Пока искал на пустой кухне холодную воду и уксус. Пока искал аптечку, но нихрена не нашел. Только удивился, как скромно она живет. Старенький электрочайник, небольшой почти пустой холодильник, тарелка, чашка, вилка, ложка.
Но я психовал и давил челюсть, потому что быть в ее доме неприкрыто, но понимать, что завтра она меня и не вспомнит – с одной стороны выгодно, а с другой досадливо. Я не собирался открываться, это был шальной импульс. Ярость, которую не смогу удержать в узде. Я просто говорил с ней по телефону, слушал ее голос, стоял под дверью и понимал, что безумно хочу внутрь.
Я так психовал, что разбил ее единственную посуду. Плевать, купит новую. Как раз будет повод потратить заработанные на чужом горе деньги.
Злясь и психуя, я рылся в шкафчиках, переворачивал все, что попадалось под руку. Нашел миску, набрал воды и плеснул туда уксус.
Пока шел назад в комнату, задал себе всего один вопрос. А если она умрет сейчас у меня на руках?
И не смог найти ответа.
Сцепив зубы, распахнул ее халат, не побоялся даже, что откроет глаза и узнает меня. Плевать. Сейчас я слишком ужален ее ядом, чтобы сохранять спокойствие и хладнокровие.

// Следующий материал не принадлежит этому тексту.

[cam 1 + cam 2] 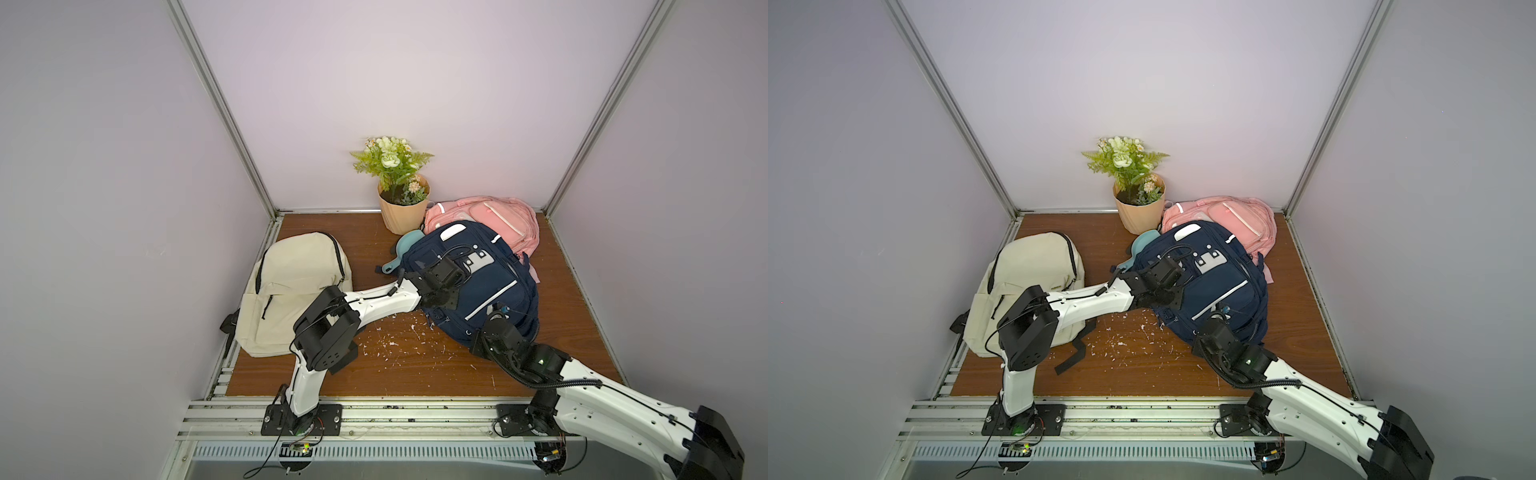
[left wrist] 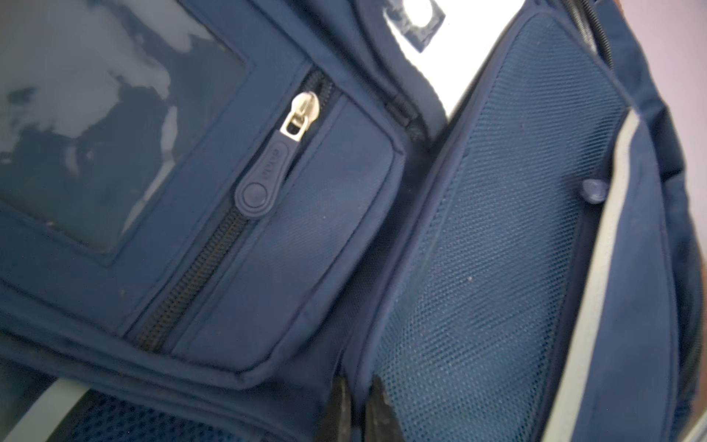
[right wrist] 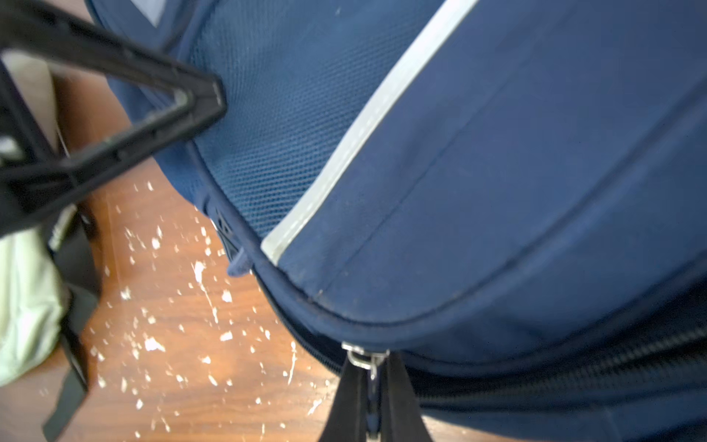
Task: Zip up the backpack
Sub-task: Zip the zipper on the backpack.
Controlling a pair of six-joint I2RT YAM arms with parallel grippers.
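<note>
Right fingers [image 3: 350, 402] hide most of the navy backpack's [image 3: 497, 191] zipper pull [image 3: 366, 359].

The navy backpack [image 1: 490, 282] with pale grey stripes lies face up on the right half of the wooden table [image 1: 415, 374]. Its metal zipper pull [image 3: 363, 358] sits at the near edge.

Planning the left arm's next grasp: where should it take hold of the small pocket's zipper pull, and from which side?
Probably the rounded navy tab, not the metal slider. It lies flat along the zipper teeth on the navy backpack, so come down from above, jaws pinching its two long edges.
</note>
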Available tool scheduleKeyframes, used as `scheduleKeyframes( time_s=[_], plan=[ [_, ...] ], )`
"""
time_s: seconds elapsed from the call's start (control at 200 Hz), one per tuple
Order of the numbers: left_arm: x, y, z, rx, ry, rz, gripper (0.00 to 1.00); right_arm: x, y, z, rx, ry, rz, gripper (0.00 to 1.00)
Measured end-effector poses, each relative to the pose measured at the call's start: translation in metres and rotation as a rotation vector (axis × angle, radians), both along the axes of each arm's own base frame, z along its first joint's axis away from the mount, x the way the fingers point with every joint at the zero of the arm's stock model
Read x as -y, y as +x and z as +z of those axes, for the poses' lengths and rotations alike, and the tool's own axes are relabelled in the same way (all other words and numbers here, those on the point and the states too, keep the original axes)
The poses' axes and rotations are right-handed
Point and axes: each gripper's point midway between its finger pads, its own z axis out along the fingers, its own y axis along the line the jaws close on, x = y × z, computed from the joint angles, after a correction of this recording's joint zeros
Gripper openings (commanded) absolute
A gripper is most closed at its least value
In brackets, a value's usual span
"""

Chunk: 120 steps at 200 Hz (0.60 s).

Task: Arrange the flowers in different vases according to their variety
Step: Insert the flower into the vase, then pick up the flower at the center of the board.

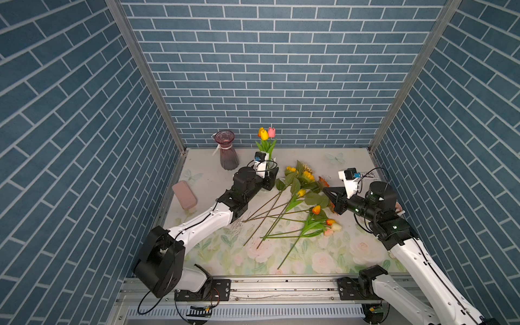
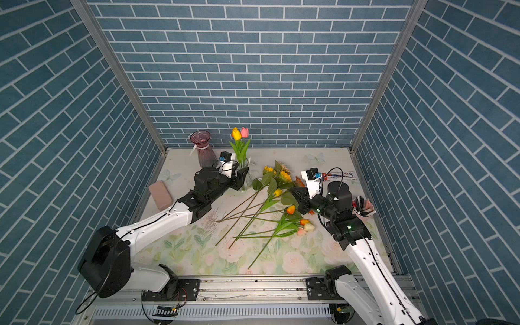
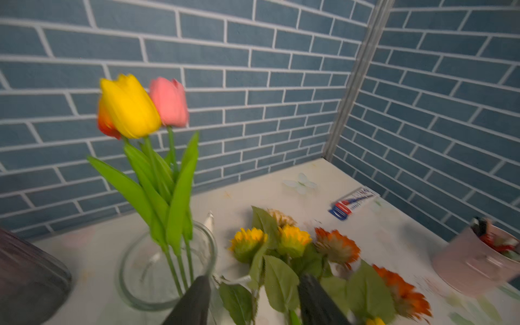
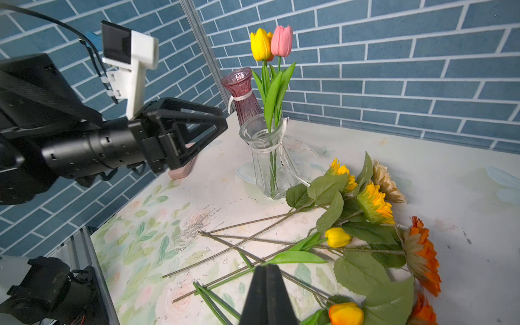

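Three tulips in the clear vase near the back edge; left gripper jaws apart, right gripper jaws together. Next, I'd say: pinch a loose tulip.

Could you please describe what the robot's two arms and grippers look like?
The left arm and right arm have white shells, black joints and thin black cables. The left gripper and right gripper are black triangular open frames.

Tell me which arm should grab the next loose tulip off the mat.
Right, probably. The right hand hangs over the loose flowers, though shut; the left hand stands open beside the clear vase, farther from them.
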Motion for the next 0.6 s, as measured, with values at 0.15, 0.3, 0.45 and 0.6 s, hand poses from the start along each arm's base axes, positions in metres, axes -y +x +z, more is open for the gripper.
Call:
scheduleKeyframes(
  time_s=[0.15,0.3,0.45,0.6],
  plan=[
    [0.021,-0.033,-0.051,-0.179,0.131,-0.085,0.46,0.002,0.005,-0.021,-0.081,-0.034,-0.027,0.0],
    [0.038,-0.074,-0.116,-0.361,0.306,-0.163,0.46,0.005,0.007,-0.036,-0.151,-0.046,-0.055,0.0],
    [0.049,-0.109,-0.169,-0.504,0.455,-0.222,0.36,0.008,0.006,-0.047,-0.187,-0.049,-0.078,0.0],
    [0.058,-0.121,-0.198,-0.595,0.546,-0.238,0.35,0.01,0.004,-0.052,-0.209,-0.054,-0.088,0.0]
  ],
)
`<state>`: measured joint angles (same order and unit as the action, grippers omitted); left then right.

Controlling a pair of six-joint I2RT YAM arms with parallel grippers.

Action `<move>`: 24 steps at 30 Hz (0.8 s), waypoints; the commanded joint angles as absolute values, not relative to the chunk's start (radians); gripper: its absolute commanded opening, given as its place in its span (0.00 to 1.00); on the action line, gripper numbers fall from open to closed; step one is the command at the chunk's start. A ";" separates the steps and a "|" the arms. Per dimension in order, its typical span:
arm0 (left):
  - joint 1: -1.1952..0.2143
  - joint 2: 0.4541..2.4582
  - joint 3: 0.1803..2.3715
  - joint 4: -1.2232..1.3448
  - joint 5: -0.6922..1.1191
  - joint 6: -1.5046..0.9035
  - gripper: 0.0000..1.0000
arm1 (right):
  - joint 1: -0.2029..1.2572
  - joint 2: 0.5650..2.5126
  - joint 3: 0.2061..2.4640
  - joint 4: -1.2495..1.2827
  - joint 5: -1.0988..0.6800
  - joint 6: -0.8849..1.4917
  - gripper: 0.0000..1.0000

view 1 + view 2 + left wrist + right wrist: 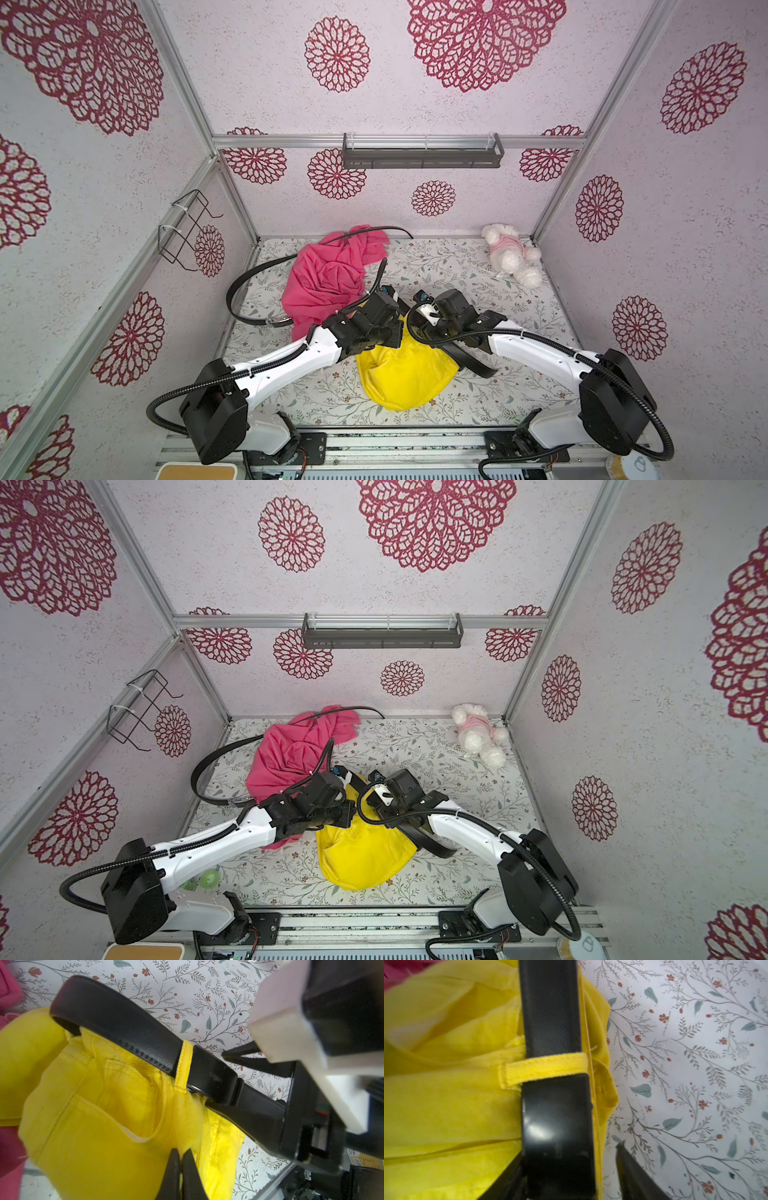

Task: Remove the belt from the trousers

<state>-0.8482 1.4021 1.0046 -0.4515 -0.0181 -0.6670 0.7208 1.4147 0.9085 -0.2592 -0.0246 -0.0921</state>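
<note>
While pinching yellow cloth trousers (93, 1126) in shut left end effector (181, 1152), straddling black leather belt (473, 361), trailing lower-right of frame, with half-open right end effector (566, 1155).

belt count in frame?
2. Far belt curls by the pink garment, back left. Near belt runs through a loop on the yellow trousers, centre front. Others may hide under cloth.

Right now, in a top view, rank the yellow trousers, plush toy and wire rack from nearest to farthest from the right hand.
1. yellow trousers, under the right hand.
2. plush toy, back right corner.
3. wire rack, left wall.
</note>
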 commanded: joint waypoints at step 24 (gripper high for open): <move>-0.899 1.385 1.033 -0.416 -0.216 -0.600 0.97 | 0.710 1.138 1.074 -0.509 -0.132 -0.141 0.17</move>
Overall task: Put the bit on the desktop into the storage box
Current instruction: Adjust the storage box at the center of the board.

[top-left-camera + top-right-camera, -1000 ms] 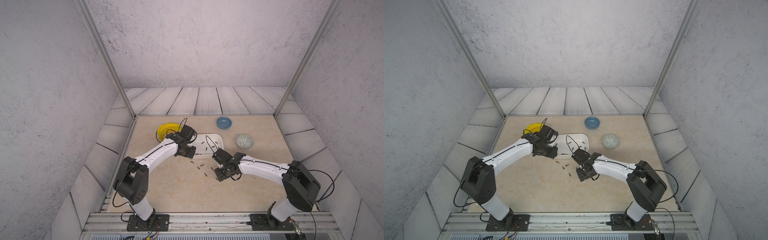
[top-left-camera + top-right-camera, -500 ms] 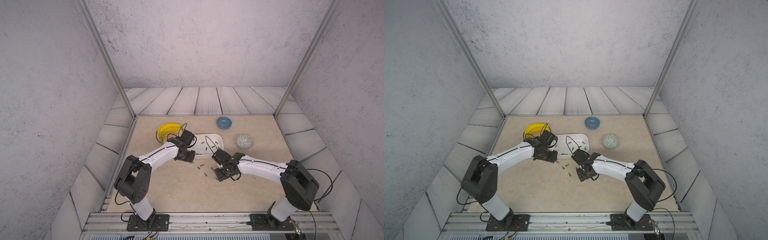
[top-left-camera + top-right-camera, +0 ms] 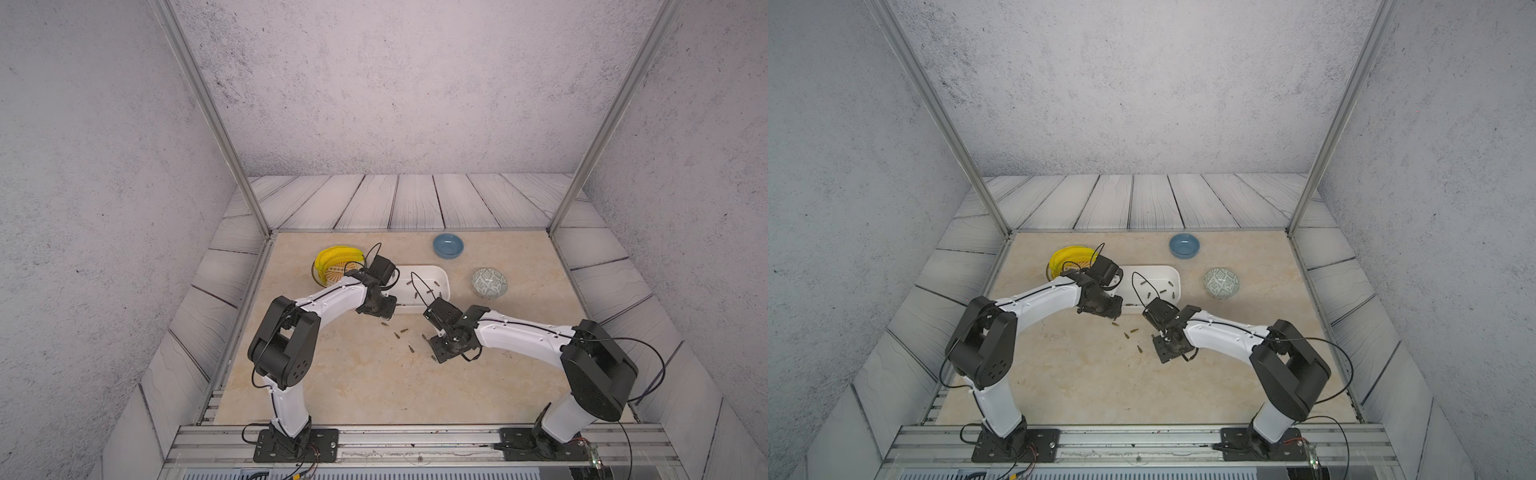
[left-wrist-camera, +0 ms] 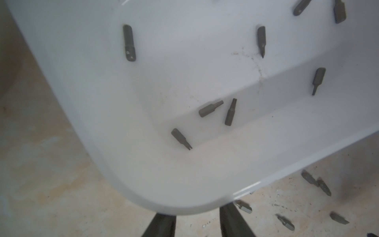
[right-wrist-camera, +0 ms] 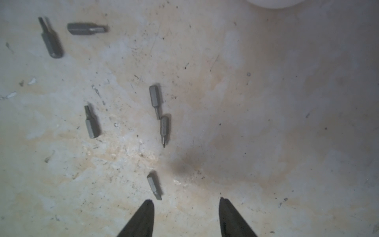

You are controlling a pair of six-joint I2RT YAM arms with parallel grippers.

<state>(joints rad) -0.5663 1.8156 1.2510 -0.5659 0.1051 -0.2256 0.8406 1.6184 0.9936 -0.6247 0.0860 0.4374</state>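
Left end effector point(image 4: 196, 223) sits at the corner of the storage box point(image 4: 184, 61), fingers point(image 4: 162, 225) apart, tips hidden by the rim. Eight bits point(image 4: 211, 108) in view inside that box! Right end effector point(image 5: 186, 199) hovers spread and empty. Six loose bits point(image 5: 92, 122) lie scattered on the surface point(image 5: 266, 123), the nearest just beside one fingertip point(image 5: 148, 205). A blue bowl point(image 3: 448, 245) and a patterned bowl point(image 3: 489, 282) stand beyond the box.

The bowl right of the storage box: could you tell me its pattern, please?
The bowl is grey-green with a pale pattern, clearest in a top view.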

Рванул вверх футболку и поразился ее жаром. Кожа плавилась под пальцами, а девушка выгибалась, стоило мне коснуться ее впалого живота. Закатив одежду выше, задохнулся от одного вида ее груди. И эта расслабленная поза, и вздохи, и вообще. Мне сносило крышу. Наверное, у меня тоже жар и я в бреду.
– Я наберусь сил, Афина, ты выздоровеешь, и мы продолжим игру. Изможденных женщин не трогаю, но я не отстану, – говорил это больше себе, а не ей. Вряд ли она услышит, судя по плотно-закрытым глазам девушка еще долго не очнется.
Нужно выиграть немного времени.
Я набрал колючего и горького воздуха в грудь, стащил с девушки пижамные брюки и, стараясь не смотреть на аккуратно-выбритый лобок, натер ее водой. Заняло это несколько минут: я обжигался, задыхался, ломался, прикасаясь к ее груди, талии и бедрам, но, кажется, не успел треснуть. Хотя брюки пострадали. Шутка, конечно.
Закутал девушку в халат, укрыл пледом, поискал одеяло – оно лежало в антресоли, поправил подушку, положил удобней слабые руки Афины, к которым было болезненно прикасаться. Мне хотелось рычать, потому я поспешно вышел прочь из ее квартиры. Подальше от ее дыхания, стона, запаха. Я просто слетел в пропасть в очередной раз.
И во всем виновата она.
Шаг 21
– Лена, конечно, не волнуйся, я пока побуду здесь, – знакомый мужской голос выудил меня из сна. – Срочно так срочно, можешь ехать. Позвони вечером, расскажешь, как офис без меня прожил.
Я резко поднялась на локтях и тут же рухнула назад, на мокрую от пота подушку. Комната поплыла и задрожала. Сколько я так лежу? Кто приходил?
– До свидания, – ответил Арсен, и входная дверь защелкнулась.
Шеф у меня дома?
Я паническим взглядом окинула комнату. На столике не моя чашка. Какое-то лекарство, салфетки, градусник. Я укрыта чужим одеялом. Лежу в чистой, но не моей постели. Кто-то сменил простынь и пододеяльник, пока я была в отключке.